==== Data section
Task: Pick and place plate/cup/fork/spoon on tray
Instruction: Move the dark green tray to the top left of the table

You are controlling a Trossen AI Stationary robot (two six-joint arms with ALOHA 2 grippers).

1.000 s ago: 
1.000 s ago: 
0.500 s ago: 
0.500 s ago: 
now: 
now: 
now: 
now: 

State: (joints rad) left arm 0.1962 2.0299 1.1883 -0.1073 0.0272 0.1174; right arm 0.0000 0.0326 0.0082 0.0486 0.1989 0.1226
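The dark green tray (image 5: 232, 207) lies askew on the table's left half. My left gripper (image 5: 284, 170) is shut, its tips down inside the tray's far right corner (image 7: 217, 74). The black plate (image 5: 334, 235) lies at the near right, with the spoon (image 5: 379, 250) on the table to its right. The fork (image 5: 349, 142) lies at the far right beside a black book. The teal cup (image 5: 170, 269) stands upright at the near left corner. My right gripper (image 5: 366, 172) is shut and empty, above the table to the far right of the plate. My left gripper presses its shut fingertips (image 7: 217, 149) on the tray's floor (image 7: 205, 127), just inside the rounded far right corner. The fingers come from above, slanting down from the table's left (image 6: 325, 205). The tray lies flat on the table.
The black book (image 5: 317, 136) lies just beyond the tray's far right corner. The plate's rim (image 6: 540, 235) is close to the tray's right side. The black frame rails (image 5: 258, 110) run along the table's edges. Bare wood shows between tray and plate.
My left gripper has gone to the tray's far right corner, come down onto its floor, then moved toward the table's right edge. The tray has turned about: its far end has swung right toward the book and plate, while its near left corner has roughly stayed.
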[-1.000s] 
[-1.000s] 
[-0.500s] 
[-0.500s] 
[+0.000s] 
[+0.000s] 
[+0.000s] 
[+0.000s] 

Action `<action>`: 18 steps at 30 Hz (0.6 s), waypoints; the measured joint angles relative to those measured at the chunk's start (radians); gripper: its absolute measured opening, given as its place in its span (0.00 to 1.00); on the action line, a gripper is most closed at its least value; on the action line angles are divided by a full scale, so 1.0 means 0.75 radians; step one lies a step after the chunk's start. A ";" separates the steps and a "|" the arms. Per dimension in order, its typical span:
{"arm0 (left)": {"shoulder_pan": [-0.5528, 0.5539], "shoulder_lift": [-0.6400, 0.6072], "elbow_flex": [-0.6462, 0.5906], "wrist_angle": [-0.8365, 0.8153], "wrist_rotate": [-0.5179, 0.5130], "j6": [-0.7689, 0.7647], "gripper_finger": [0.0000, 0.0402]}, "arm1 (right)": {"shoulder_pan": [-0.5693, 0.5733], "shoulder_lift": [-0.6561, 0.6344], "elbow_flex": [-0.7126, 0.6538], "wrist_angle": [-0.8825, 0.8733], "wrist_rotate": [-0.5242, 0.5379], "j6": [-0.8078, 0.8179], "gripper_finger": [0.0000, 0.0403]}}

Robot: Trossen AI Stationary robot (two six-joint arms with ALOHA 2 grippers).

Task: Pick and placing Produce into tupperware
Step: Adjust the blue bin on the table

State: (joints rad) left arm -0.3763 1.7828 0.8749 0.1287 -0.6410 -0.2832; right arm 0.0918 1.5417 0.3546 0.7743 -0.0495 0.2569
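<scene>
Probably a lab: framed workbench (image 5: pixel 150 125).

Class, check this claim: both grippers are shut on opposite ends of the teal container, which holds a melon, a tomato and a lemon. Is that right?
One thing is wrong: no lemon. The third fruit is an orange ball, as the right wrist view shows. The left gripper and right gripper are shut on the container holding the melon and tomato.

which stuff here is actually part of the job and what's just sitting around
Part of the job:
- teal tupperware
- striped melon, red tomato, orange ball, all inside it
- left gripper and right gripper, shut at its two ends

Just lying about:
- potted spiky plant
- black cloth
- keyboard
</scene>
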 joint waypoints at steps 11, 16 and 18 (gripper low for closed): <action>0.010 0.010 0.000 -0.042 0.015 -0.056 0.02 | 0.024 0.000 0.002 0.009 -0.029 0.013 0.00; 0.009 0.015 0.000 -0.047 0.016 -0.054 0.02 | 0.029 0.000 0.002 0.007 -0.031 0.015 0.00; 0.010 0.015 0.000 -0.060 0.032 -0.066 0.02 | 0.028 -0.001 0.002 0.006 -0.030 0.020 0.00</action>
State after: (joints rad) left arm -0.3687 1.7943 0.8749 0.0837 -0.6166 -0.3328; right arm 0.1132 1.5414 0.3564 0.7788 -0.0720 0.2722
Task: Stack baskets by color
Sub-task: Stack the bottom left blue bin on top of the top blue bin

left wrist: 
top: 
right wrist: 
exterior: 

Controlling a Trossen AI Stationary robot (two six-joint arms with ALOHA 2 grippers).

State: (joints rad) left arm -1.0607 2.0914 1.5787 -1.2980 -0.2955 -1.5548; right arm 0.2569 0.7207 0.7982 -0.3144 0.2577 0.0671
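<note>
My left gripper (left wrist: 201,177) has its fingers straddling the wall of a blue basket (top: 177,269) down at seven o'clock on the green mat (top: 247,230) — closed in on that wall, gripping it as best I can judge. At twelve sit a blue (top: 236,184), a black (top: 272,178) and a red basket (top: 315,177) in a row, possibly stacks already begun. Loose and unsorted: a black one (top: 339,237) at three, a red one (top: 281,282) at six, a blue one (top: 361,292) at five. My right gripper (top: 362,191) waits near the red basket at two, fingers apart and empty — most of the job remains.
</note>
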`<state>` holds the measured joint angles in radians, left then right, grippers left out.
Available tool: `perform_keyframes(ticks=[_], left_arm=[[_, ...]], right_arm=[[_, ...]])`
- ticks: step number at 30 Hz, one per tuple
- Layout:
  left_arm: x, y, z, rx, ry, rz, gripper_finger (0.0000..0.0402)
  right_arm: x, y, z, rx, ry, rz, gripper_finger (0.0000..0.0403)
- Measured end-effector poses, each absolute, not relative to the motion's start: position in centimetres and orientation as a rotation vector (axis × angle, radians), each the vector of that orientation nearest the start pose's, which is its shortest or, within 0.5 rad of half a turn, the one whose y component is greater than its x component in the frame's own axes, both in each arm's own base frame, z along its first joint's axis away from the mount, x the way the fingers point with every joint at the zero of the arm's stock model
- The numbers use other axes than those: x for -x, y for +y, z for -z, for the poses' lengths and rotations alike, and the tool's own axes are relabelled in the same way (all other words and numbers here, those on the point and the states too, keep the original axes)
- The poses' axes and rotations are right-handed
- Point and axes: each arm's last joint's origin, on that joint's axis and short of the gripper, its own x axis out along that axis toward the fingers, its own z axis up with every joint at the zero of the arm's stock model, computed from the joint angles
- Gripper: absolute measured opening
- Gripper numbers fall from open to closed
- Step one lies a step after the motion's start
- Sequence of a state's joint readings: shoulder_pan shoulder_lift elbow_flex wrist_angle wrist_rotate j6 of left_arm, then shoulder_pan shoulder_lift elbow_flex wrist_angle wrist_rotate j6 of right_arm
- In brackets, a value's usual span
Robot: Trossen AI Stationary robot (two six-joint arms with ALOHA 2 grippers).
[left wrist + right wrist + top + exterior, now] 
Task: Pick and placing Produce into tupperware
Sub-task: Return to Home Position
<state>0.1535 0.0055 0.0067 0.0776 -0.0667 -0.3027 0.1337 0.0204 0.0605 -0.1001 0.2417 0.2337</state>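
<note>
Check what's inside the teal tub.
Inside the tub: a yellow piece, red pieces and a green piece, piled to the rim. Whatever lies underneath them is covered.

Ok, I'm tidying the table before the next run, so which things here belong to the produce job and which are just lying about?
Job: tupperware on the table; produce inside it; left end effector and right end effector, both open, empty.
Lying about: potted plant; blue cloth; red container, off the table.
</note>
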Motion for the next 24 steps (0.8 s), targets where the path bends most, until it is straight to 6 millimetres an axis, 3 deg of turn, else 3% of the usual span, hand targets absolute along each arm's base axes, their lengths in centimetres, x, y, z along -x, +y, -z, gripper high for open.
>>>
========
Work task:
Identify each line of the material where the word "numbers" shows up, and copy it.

Completed task:
- The numbers use other axes than those: x for -x, y for +y, z for -z, for the poses' lengths and rotations alike, and the tool's own axes are relabelled in the same way (all other words and numbers here, those on the point and the states too, keep the original axes)
- Gripper numbers fall from open to closed

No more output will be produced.